As a Dark Angels player I can't talk much about the Space Marine option. The basic differences between the armies is that deathwing terminators are fearless, they only get the old storm shields, they can mix and match (you can mix shooting and combat terminators in one squad) and you can only have units of 5 terminators.

The Ravenwing and Deathwing always work well together as up to half of your terminator squads can make a deathwing assault, (deep strike on the first turn without having to roll for reserves) while the bikes come with a teleport homer and the scout special rule. So deploy the bikes 12 inches on, move 12 with the scout move then turbo boost and deep strike the terminators near the bikesso you don't have to roll to scatter. This lets you get right into the enemy or into a key position early on.

Also, if you take Sammael you can make bike squadrons count as troops, while if you take Belial you can make terminator squads count as troops. I've found that a fearless terminator squad with storm bolters and an assault cannon sitting on a objective is a difficult obstacle to remove and can dish out it's share of damage while it's there. Also Belial and Sammael let you upgrade 1 terminator and 1 biker respectively to a company standard bearer, giving everyone in the unit +1 attack and allowing morale re-rolls for all units within 12 inches.

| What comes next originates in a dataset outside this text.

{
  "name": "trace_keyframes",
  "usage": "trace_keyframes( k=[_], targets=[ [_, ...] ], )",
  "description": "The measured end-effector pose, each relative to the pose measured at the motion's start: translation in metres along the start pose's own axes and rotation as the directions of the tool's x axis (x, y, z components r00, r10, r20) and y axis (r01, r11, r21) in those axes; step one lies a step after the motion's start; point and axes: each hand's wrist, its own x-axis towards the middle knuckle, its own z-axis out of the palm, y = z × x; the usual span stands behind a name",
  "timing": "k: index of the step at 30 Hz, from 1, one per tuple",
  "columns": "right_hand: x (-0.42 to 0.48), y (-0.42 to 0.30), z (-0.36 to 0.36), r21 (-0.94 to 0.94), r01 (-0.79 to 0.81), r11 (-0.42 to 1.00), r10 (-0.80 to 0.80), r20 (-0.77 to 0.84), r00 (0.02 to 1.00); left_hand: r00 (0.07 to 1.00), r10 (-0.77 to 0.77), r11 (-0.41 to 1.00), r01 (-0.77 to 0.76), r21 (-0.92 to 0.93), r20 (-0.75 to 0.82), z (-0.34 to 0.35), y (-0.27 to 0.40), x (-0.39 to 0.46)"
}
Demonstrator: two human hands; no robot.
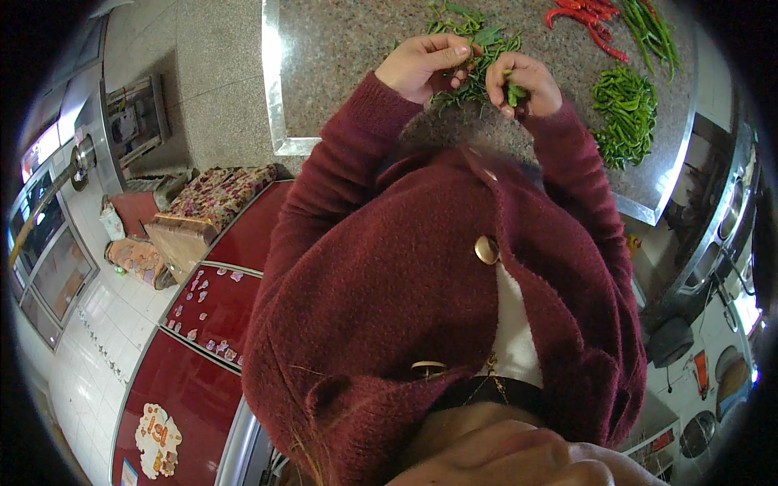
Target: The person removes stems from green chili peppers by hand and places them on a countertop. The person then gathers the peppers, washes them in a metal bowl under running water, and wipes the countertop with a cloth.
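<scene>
Over the granite countertop [340, 67], my left hand [425, 67] has its thumb and forefinger brought together. Whether something thin is pinched between those fingertips is not clear. My right hand [526, 82], close beside it, has its fingers curled around a few green chili peppers [515, 95]. Beneath and beyond both hands spreads a loose heap of thin green stems [453, 97], partly hidden by the hands. A broad green leaf [489, 35] shows just past the left fingertips.
To the right lie a pile of short green chilies [625, 115], several red chilies [586, 18] and long green peppers [651, 33]. A metal edge strip [276, 97] borders the counter. A gas stove [711, 243] stands at right, a red refrigerator [176, 407] at lower left.
</scene>
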Motion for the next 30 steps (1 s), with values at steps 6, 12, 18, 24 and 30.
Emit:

If you tool up a combat terminator unit and rush it into a unit holding an objective, not only can the terminators kill whatever's holding it, but they can secure the objective as well.

The bikes can also do their bit too, with twin linked bolters that can fire on the move they're a threat to infantry, and their fast movement makes them an ideal objective-grabbing unit. Be careful in combat though, as there they're just toughness 5 marines. 

If you take a pure Ravenwing/Deathwing army, you get a lot of flexibility when deploying due to the bikes' movement and the terminators' deep strike, though units could easily get isolated and quickly get swamped if you make a mistake. Also due to its hight points cost, you'll end up with an elite army with few models, so the loss of a even a few models can be a serious setback. (and therefore develop a healthy fear of plasma cannons). The army also has no ranged weaponry with over 24 inches range, so any long range support units the enemy sets up can really be a problem. 

Hope this helps.


----------



## Warlock in Training (Jun 10, 2008)

Actually it helps alot. Thank you.


----------